Platelet Rich Plasma Therapy (PRP Therapy) | PainDoctor.com

Conditions Related To PRP Therapy

Platelet rich plasma injections have demonstrated successful results in treating pain associated with torn ligaments and tendons, skeletal fractures, strained muscles, sprained knees and other joints, and other chronic tendon injuries. According to research published by the American Academy of Orthopaedic Surgeons, tennis elbow is one of the most common injuries that is successfully treated with PRP injections. Platelet rich plasma therapy is also a practical option when a patient’s heel becomes inflamed due to Achilles tendinitis.

Other frequent injuries that are treated with platelet rich plasma include:

  • Knee sprains
  • Pulled hamstring muscles in the thighs
  • Other acute sports injuries

Researchers are also currently conducting studies regarding the effectiveness of platelet rich therapy in the treatment of chronic arthritis of the knee.
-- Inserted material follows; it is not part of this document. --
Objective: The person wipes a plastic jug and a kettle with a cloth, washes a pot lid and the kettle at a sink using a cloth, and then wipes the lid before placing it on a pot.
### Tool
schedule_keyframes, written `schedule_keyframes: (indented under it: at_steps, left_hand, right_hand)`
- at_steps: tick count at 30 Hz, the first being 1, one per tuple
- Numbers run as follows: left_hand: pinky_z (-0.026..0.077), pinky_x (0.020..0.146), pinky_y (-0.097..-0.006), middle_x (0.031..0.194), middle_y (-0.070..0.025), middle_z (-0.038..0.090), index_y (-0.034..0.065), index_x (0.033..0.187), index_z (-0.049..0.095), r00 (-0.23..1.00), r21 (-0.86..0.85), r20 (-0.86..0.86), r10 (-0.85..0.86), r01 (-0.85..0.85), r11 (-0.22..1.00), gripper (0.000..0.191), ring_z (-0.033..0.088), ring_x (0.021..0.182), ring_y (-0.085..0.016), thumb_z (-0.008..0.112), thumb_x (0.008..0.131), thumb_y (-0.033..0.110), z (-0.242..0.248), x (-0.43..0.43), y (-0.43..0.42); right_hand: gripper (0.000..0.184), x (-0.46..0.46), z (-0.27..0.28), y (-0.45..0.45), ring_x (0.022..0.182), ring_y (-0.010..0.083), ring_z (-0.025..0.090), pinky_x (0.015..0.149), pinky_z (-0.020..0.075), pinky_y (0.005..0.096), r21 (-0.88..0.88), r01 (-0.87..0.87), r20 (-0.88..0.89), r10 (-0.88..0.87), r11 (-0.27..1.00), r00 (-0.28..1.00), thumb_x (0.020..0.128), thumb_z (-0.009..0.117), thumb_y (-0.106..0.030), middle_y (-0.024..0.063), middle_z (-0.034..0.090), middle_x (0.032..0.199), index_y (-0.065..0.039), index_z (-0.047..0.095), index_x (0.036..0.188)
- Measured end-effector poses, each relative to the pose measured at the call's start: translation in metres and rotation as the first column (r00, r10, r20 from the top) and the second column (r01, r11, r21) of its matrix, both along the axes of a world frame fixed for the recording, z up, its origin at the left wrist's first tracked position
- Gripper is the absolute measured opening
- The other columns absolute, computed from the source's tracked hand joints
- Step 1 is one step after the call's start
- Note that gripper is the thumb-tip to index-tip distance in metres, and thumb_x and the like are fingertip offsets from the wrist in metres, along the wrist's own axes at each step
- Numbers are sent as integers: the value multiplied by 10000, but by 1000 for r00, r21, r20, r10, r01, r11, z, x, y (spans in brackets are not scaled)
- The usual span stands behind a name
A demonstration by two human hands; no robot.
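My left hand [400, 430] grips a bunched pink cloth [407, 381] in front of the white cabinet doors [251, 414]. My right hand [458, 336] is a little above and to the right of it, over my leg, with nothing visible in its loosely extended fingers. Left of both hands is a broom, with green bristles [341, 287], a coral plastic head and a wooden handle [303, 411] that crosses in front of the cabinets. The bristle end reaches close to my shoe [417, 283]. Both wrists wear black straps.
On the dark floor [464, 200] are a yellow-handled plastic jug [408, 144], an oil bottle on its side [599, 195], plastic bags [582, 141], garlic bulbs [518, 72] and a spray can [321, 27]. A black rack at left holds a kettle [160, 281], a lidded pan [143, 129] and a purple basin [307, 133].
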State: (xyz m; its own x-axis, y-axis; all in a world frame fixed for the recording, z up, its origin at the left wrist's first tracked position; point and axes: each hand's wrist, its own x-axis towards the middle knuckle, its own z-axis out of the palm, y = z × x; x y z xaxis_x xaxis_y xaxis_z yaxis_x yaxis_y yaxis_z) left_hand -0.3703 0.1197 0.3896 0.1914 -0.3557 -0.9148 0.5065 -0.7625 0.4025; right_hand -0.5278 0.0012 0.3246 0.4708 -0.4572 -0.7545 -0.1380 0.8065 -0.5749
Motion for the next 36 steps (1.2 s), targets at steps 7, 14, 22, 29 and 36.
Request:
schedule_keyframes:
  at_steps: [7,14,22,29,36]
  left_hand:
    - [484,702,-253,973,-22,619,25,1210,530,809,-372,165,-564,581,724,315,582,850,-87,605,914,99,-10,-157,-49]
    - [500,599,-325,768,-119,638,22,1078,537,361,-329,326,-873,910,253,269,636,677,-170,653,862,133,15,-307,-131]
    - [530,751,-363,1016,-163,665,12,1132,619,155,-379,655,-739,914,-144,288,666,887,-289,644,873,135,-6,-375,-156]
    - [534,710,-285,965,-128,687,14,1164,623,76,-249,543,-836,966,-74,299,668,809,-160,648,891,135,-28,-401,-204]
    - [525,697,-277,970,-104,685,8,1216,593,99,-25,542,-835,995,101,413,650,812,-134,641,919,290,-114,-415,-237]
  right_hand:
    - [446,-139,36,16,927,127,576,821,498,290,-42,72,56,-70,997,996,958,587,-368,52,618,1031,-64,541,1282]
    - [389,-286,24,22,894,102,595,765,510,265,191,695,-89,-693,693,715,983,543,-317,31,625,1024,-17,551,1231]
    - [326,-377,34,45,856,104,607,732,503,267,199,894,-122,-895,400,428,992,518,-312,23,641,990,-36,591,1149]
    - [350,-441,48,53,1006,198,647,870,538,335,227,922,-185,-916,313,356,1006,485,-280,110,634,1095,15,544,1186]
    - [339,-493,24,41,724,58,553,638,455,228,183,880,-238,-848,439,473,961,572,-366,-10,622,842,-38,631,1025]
Platelet rich plasma therapy has also been used following certain types of surgery to help tissues heal. The injection of the enhanced platelets is thought to expedite recovery, assist with the healing process, and increase mobility of the affected area.

Conclusion

Patients with several types of sports injuries and those recovering from certain surgeries may be viable candidates for PRP therapy.  This minimally invasive treatment offers promising pain relief, while reducing the likelihood of infection, and the potential need for surgery. As research continues for this relatively new procedure, the medical community as well as patients will benefit from the potential effectiveness of platelet rich plasma therapy.

References

  1. Borrione P, Gianfrancesco AD, Pereira MT, Pigozzi F. Platelet-rich plasma in muscle healing. Am J Phys Med Rehabil. 2010;89:854-861.
  2. Foster TE, Puskas BL, Mandelbaum BR, Gerhardt MB, Rodeo SA. Platelet-rich plasma: from basic science to clinical applications. Am J Sports Med. 2009;37(11):2259-2272.
  3. Luyten FP, Denti M, Filardo G, Kon E, Engebretsen L. Definition and classification of early osteoarthritis of the knee. Knee Surg Sports Traumatol Arthrosc. 2012;20(3):401-406.
  4. Marx R. Platelet rich plasma (PRP): what is PRP and what is not PRP? Implant Dent. 2001;10:224-228.
  5. Senet P, Bon FX. Benbunan M, Bussel A, et al. Randomized trial and local biological effect of autologous platelets used as adjuvant therapy for chronic venous leg ulcers. J Vasc Surg. 2003;38:1342-1348.
  6. Tschon M, Fini M, Giardino R, et al. Lights and shadows concerning platelet products for musculoskeletal regeneration. Front Biosci (Elite Ed.) 2011;3:96-107.
  7. Wang-Saegusa A, Cugat R, Ares O, et al. Infiltration of plasma rich growth factors for osteoarthritis of the knee short-term effects on function and quality of life. Arch Orthop Trauma Surg. 2010;131:311-317.
  8. Weibrich G, Kleis WK, Kunz-Kostomanolakis M, Loos AH, Wagner W. Correlation of platelet concentration in platelet-rich plasma to the extraction method, age, sex, and platelet count of the donor. Int J Oral Maxillofac Implants. 2001;16:693-699.
  9. Yu W, Wang J, Yin J. Platelet-rich plasma: a promising product for the treatment of peripheral nerve regeneration after nerve injury. Int J Neurosci. 2011;121(4):176-180.